The second day Ted began by trying to lure Brass up to him as he crouched against the rail. Brass came up and sniffed but didn't want to be touched.
Something like this requires so much patience it's unreal. But right now Ted was the best guy that Brass knew. He was happy to sniff him and follow but touching him wasn't happening yet. When he didn't respond Ted made Brass move his feet. One of the hard things for Brass was that he didn't want to give Ted both eyes. He favored one side and wasn't going to allow anyone on his other side. It took a lot of work and desensitizing to convince him to give "Both eyes please" and to allow someone on either side. By the end of the evening even I was able to go in and work Brass, turn him, have him follow me and rub Brass on the neck.

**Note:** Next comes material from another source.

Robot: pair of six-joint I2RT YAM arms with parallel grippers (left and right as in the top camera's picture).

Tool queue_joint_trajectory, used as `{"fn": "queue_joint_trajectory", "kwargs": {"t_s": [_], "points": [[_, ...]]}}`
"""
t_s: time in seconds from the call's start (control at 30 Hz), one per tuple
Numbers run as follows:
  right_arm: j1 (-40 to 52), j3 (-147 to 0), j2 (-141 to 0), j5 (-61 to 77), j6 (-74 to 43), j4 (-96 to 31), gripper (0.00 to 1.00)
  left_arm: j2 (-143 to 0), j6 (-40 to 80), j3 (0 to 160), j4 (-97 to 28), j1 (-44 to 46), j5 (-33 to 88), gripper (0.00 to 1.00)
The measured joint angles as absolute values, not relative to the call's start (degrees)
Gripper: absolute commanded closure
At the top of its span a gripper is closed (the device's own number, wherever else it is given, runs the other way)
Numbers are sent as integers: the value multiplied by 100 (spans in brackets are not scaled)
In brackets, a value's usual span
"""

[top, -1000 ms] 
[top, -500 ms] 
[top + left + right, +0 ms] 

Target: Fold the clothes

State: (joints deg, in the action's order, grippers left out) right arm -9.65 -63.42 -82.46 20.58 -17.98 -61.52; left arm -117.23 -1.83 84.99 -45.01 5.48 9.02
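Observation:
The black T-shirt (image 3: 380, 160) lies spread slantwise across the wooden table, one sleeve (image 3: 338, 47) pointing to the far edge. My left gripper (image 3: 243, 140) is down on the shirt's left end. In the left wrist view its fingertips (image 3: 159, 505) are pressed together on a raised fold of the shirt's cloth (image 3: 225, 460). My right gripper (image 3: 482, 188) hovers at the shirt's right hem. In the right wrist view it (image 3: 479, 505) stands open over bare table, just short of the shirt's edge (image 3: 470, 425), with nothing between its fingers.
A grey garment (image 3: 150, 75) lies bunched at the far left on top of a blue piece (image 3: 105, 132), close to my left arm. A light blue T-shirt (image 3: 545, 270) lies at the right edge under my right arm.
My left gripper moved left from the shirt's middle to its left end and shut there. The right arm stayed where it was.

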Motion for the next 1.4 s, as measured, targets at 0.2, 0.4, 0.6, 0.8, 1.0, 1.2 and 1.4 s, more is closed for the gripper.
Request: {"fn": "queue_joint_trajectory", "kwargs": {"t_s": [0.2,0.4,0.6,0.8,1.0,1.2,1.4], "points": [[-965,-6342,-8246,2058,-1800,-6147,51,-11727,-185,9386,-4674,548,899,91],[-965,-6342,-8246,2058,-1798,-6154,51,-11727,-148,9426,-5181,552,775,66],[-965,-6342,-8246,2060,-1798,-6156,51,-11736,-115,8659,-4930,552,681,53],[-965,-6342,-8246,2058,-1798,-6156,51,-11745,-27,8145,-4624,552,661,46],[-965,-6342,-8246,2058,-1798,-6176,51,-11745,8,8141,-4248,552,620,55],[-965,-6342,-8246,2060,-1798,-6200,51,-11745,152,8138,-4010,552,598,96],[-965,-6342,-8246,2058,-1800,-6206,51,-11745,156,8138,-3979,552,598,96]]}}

One of the biggest physical problems were his hooves were really long and neglected. Running around on those long toes was hard on his tendons, legs and hooves. A few pieces broke off but not enough so sadly he became a bit sore in the process. I couldn't wait to get to trim those hooves!!
After two days of working him in the round pen and only being able to touch Brass but not actually get hands on him, the decision was made to rope him.
Brass watches the rope, checking it all out after successfully ducking the first loop sent in his direction.
The second toss went right over Brass's head. Notice that the rope is not tight and Brass freely moves around the round pen, getting used to the rope. All the while the handling is performed calmly, quietly and with Ted telling what he is doing and why. A great learning experience.
The next step is for Brass to learn to be worked on the rope. He learns to be led, to follow Ted and before we know it, Ted is rubbing his hands on Brass!
Of course you have to able to use both hands at the same time to put a halter on a willing horse. Ted worked on desensitizing Brass with both hands rubbing on his head and neck.
Brass stood quietly as Ted rubbed him all over with the halter, getting him used to the notion that halters and people aren't always bad.
Yes it took three days and several hours but Ted got Brass haltered without even a fight. A necessity if he was going to learn to accept people as non-predators. Ted was still the best guy Brass knew as he stands here enjoying having his head rubbed. Then I got to go in and work with Brass a bit myself. I said "Wow Randy look. Now we can take him to Ted's and he can be trained for you." And Randy replies "Oh noooooo, that's your horse not mine!" Oh well I tried.